Filter the entries below, keeping every line that has the word "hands".

§ Information

= = =

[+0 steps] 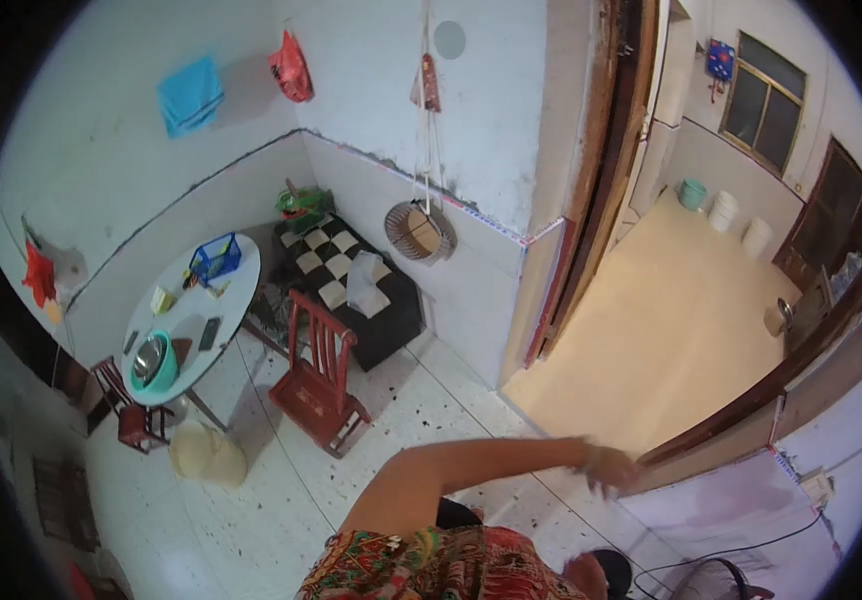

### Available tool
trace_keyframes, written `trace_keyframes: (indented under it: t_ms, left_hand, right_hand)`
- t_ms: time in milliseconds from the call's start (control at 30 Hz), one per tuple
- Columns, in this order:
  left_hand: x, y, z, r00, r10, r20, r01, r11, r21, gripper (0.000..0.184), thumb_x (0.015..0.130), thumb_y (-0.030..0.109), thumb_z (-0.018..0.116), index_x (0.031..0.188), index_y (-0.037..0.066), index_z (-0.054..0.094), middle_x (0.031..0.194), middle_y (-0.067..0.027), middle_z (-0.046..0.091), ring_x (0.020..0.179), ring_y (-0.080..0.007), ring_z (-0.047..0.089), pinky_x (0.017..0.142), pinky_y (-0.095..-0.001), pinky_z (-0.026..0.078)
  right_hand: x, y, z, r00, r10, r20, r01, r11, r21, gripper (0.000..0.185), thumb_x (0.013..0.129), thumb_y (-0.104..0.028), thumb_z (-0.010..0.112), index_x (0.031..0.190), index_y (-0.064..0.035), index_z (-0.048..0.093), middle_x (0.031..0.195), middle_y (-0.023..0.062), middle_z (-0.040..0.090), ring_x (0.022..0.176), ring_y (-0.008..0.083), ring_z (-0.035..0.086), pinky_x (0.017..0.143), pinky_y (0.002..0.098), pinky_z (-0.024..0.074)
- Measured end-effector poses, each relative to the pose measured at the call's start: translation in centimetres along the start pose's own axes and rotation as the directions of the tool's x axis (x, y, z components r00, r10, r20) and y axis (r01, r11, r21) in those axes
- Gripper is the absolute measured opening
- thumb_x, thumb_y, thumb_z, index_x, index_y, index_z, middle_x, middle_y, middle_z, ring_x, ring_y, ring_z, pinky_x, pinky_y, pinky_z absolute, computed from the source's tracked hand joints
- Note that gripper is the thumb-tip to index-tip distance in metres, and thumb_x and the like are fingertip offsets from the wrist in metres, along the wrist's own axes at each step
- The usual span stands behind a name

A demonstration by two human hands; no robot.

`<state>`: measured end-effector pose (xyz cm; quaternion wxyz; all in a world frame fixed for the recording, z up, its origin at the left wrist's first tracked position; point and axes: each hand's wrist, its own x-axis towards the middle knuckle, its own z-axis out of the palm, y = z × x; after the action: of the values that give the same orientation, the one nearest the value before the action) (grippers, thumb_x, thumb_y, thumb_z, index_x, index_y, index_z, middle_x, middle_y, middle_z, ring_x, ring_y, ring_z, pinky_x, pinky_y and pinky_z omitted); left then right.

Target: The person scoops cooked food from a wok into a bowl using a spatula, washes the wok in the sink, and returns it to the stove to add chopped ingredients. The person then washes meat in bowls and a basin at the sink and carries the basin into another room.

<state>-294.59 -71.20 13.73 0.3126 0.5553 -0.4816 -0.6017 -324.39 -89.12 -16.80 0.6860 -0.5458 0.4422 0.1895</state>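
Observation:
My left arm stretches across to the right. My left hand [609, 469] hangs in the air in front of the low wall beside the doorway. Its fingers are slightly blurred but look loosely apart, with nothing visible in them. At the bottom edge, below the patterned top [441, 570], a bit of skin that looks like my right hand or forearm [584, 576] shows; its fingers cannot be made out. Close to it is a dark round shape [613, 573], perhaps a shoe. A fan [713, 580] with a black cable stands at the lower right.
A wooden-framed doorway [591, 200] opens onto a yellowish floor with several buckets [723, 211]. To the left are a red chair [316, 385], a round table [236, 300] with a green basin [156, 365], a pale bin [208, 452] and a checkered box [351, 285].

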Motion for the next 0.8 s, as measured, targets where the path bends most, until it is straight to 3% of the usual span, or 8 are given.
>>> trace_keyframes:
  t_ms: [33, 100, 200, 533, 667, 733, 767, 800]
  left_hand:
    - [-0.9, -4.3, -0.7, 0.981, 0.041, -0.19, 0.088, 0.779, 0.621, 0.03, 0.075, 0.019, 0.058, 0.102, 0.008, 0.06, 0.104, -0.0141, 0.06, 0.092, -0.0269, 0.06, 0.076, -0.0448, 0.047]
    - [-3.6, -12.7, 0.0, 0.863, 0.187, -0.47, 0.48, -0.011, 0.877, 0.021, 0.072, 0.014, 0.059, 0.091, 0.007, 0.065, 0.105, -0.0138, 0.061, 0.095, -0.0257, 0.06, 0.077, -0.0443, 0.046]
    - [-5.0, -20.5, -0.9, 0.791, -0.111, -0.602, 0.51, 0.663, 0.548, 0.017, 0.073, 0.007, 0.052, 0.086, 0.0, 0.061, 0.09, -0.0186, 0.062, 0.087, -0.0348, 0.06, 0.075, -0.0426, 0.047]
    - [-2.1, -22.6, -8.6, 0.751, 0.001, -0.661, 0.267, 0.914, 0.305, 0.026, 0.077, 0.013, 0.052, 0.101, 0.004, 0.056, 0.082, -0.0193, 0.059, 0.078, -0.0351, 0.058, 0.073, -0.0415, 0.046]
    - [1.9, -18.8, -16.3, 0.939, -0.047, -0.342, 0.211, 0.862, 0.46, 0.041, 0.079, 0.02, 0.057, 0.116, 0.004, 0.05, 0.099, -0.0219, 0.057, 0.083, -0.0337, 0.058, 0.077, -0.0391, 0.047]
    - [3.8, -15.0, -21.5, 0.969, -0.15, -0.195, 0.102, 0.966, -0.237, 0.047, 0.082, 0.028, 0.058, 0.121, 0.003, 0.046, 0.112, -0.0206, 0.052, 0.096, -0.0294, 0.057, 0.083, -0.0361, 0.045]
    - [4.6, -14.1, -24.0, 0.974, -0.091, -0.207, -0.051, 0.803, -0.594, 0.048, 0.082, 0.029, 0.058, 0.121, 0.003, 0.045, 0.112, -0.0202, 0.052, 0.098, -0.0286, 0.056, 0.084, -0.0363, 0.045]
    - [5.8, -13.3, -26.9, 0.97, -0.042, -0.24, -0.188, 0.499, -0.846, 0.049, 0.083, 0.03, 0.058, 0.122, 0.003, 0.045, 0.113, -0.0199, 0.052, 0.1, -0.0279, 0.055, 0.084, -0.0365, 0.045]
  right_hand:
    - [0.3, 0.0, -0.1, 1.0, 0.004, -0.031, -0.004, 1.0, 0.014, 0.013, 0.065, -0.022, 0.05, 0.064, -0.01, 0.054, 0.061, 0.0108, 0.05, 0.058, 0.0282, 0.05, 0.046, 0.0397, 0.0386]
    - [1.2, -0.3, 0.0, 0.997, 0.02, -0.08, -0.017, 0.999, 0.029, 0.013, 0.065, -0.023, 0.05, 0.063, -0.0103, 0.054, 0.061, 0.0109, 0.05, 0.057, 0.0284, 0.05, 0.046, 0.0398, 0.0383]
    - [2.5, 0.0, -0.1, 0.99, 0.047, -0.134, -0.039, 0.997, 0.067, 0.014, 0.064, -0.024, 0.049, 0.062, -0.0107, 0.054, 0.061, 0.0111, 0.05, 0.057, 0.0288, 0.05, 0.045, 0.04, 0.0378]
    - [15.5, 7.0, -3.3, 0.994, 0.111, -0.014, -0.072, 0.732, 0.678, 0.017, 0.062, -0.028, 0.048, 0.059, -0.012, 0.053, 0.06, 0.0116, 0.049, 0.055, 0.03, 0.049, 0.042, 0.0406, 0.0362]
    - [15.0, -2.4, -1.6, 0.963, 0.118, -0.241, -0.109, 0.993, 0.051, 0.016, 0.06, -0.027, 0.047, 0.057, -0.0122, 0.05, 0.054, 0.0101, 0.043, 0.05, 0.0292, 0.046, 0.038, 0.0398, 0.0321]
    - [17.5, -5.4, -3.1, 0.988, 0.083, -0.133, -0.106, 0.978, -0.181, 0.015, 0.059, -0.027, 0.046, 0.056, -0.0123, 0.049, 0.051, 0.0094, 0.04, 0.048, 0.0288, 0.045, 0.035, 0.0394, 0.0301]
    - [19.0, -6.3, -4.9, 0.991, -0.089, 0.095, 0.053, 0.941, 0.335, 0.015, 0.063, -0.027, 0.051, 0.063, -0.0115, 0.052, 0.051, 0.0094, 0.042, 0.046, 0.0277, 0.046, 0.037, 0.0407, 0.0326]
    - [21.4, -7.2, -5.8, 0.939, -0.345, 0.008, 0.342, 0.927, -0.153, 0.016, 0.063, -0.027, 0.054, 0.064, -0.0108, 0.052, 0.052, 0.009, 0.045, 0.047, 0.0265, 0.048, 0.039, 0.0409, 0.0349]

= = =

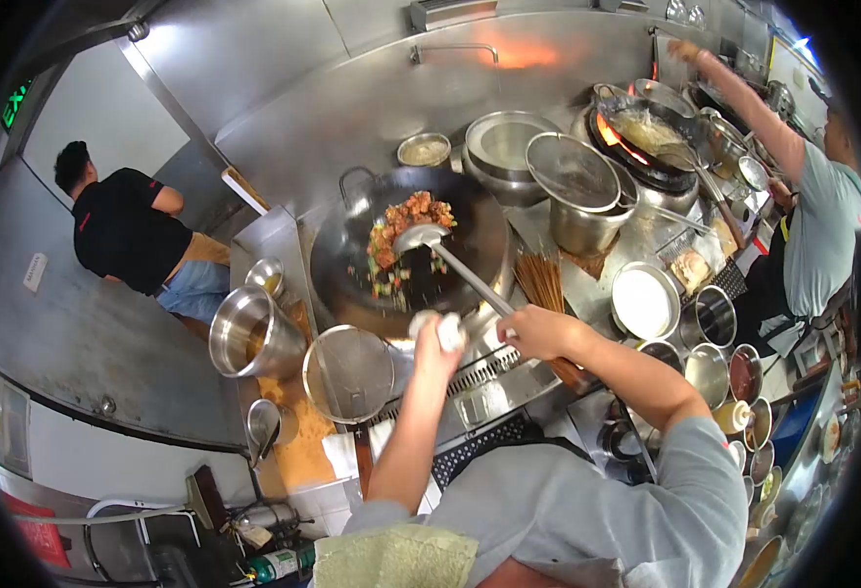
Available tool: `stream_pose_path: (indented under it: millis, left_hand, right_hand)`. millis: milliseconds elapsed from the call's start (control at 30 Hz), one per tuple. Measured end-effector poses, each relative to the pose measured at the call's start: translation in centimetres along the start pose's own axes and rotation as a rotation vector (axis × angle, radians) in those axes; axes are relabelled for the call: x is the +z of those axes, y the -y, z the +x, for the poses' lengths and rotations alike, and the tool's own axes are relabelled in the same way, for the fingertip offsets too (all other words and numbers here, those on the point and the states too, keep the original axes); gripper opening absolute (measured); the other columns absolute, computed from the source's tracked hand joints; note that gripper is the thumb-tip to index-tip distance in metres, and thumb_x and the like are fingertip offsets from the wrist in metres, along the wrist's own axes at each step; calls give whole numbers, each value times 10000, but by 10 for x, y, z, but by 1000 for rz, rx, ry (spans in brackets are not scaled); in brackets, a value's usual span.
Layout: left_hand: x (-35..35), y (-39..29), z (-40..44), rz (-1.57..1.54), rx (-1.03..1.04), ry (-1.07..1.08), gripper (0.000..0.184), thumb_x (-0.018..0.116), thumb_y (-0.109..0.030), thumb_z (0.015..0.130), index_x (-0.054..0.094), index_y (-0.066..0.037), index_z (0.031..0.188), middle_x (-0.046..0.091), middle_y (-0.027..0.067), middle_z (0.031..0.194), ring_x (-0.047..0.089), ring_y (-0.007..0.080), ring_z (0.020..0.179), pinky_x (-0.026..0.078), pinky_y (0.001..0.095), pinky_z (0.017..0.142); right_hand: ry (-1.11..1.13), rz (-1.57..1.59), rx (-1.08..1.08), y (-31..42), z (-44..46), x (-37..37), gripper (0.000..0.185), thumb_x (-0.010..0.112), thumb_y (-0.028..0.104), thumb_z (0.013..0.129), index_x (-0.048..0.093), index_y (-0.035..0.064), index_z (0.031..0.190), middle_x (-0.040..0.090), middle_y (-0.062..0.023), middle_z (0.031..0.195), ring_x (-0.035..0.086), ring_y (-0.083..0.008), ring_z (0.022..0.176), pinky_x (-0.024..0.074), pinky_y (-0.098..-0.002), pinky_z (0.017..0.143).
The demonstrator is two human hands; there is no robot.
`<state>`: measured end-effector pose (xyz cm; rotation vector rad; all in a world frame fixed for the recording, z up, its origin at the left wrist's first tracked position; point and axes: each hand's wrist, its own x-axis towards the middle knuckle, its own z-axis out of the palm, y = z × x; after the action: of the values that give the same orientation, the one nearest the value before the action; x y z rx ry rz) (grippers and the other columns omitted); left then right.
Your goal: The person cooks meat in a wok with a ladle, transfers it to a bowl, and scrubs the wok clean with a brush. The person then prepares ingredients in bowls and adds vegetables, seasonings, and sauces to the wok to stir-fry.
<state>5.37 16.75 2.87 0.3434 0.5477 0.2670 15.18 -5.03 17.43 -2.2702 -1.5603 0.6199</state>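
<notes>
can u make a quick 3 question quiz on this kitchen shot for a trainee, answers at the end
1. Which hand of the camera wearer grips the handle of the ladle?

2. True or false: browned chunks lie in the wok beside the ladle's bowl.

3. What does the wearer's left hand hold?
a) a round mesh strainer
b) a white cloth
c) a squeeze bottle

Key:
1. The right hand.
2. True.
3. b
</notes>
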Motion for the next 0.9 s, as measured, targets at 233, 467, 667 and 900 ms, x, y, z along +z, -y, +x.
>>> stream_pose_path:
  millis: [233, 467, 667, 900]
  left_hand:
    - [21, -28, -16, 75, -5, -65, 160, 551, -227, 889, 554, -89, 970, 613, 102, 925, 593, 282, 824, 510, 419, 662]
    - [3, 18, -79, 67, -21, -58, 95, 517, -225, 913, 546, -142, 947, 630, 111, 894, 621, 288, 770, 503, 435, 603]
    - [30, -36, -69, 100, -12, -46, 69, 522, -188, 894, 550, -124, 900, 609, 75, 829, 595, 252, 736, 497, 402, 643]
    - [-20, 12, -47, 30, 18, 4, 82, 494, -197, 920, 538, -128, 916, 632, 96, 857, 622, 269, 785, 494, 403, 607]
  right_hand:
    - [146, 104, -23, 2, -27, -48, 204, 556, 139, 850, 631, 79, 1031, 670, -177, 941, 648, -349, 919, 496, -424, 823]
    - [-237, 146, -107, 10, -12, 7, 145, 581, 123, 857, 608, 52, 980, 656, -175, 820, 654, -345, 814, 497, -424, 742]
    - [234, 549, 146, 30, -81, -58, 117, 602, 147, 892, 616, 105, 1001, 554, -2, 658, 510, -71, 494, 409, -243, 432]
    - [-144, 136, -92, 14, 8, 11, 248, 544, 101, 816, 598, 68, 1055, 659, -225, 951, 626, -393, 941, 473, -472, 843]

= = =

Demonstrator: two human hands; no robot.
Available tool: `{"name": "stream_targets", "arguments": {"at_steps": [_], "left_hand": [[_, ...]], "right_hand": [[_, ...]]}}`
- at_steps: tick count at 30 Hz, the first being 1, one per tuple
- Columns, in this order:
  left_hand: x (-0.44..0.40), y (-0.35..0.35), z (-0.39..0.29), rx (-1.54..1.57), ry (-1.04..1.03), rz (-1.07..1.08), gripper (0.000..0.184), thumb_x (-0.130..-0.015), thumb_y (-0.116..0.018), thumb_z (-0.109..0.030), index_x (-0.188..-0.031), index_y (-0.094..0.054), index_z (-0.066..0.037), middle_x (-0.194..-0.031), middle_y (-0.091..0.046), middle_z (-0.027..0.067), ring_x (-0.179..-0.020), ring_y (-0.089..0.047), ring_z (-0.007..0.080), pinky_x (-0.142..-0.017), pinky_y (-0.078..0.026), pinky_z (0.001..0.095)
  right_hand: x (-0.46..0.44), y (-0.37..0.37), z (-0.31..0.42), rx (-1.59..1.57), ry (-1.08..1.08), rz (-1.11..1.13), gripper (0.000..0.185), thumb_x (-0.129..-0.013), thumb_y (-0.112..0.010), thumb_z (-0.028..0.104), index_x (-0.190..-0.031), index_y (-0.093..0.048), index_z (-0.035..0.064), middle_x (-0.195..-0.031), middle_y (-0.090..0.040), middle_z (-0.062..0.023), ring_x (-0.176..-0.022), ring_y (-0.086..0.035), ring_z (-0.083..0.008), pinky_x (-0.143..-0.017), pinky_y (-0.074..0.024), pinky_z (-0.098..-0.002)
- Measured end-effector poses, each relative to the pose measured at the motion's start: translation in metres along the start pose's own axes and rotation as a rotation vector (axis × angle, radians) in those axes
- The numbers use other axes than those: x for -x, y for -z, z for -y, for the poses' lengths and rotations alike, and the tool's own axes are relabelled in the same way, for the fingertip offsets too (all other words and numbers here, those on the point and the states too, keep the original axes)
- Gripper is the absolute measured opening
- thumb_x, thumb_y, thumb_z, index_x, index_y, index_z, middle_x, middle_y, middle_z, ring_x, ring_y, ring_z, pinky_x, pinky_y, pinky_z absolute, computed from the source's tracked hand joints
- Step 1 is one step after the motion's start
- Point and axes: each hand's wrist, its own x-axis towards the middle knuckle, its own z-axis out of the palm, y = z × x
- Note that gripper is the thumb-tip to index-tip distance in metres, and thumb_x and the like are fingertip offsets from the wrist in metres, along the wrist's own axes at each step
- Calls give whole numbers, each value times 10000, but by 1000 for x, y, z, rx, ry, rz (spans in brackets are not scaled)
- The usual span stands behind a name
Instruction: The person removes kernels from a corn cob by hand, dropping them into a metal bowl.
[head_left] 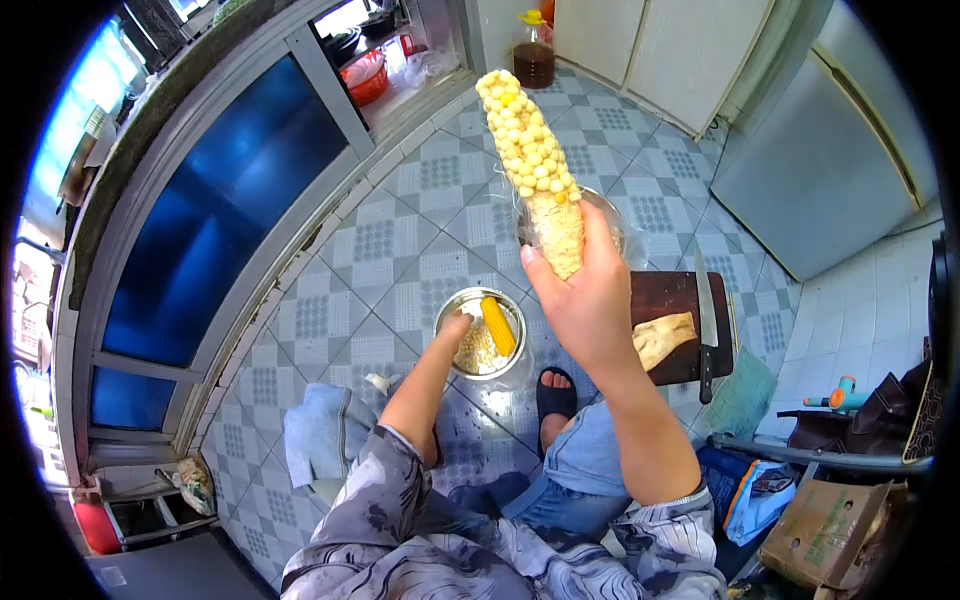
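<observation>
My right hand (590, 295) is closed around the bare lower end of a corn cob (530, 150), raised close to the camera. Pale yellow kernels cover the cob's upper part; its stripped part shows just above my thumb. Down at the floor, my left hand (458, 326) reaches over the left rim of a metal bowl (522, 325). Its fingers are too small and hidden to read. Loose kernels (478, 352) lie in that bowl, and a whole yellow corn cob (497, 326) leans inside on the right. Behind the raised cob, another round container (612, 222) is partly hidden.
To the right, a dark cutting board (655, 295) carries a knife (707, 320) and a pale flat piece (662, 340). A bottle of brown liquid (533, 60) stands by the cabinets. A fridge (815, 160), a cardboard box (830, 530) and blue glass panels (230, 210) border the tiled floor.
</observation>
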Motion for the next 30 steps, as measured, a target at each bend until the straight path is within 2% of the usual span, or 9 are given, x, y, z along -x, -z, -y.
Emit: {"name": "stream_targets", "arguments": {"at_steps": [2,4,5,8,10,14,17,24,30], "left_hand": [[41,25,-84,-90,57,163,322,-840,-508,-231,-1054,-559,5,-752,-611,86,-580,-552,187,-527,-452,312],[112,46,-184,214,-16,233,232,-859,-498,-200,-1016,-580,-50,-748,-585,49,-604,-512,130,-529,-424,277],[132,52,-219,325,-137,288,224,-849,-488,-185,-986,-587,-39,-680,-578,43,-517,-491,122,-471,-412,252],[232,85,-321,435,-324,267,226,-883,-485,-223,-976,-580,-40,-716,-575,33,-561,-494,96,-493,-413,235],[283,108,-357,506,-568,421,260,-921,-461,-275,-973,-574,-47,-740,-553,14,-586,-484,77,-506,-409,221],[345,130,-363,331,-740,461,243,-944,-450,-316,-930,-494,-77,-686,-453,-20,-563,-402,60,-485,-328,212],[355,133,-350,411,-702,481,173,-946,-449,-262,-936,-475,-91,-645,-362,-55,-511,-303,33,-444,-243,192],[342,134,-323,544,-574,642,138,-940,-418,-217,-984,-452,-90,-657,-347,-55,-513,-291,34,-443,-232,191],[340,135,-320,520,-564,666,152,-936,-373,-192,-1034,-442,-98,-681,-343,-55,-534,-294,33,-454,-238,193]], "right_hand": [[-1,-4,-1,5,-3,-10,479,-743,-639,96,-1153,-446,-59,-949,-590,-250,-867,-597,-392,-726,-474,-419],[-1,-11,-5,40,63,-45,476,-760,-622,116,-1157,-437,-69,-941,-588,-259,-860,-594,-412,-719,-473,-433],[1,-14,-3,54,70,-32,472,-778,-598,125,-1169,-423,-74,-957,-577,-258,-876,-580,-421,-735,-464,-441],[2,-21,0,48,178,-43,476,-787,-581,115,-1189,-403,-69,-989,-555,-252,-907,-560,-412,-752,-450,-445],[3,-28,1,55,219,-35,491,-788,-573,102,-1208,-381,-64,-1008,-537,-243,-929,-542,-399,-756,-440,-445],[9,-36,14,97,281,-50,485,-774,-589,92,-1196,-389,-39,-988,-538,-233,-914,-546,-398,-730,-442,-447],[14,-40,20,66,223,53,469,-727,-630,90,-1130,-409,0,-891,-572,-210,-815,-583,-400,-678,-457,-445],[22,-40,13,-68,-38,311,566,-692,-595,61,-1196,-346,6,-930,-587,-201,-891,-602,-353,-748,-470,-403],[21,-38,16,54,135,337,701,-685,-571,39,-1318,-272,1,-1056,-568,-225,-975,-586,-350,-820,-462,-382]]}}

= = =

§ Exercise response
A demonstration by two human hands; no robot.
The demonstrator is two human hands; there is no robot.
Demonstrator: two human hands; no robot.

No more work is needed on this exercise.